WHAT IS BEING ASKED. No pictures go into the copy. Write out every line below exactly.

RECORDED DATA.

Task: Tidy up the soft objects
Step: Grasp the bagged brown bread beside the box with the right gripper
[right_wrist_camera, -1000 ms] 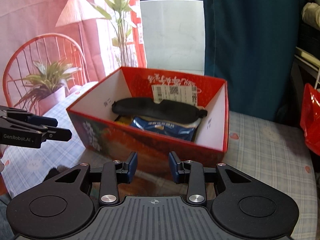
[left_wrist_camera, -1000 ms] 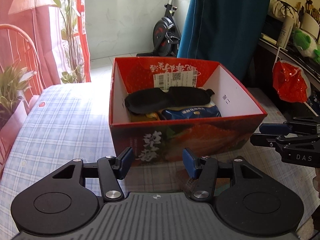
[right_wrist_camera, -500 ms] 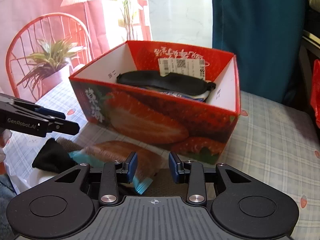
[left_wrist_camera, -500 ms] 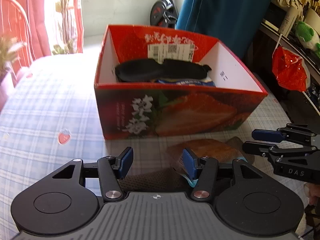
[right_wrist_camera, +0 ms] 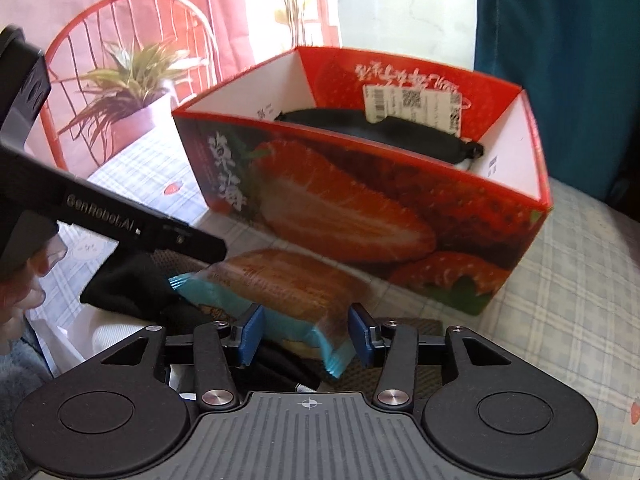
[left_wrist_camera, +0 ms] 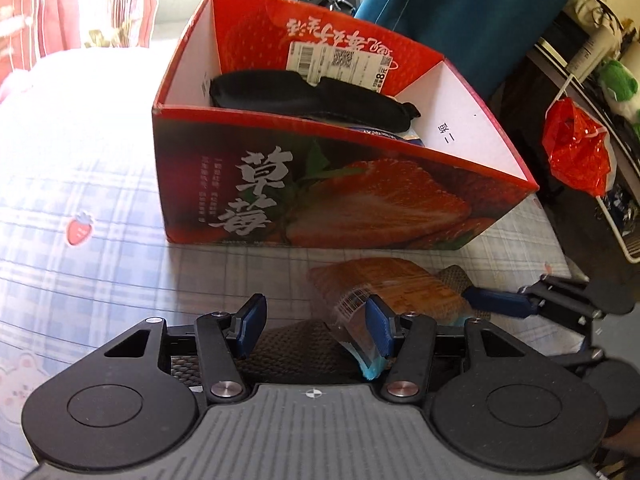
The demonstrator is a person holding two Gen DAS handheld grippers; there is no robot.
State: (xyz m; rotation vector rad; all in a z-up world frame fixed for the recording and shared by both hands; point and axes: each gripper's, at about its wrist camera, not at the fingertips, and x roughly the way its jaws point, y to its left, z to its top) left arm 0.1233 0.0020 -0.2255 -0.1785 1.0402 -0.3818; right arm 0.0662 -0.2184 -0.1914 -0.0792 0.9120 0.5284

RESPONSE.
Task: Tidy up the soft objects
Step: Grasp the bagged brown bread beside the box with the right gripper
[right_wrist_camera, -1000 ms] 
[left_wrist_camera, -1000 ms] 
[right_wrist_camera, -500 ms] 
[left_wrist_camera, -500 ms] 
[right_wrist_camera, +0 ms] 
[left_wrist_camera, +0 ms] 
The demonstrator is a person holding two Gen DAS handheld grippers; there is no robot.
State: (xyz m; rotation vector rad; all in a z-up world frame fixed for the recording and shared by both hands; point and axes: each gripper's, at about its wrist camera, not at the fingertips, and x roughly the way its jaws point, y to its left, z to its top) left arm 0.1233 0.0020 -0.2255 -0.1785 1.0402 -0.3818; right arm 0.0662 -0.2184 -0.1914 -0.0792 0.9120 0.5284

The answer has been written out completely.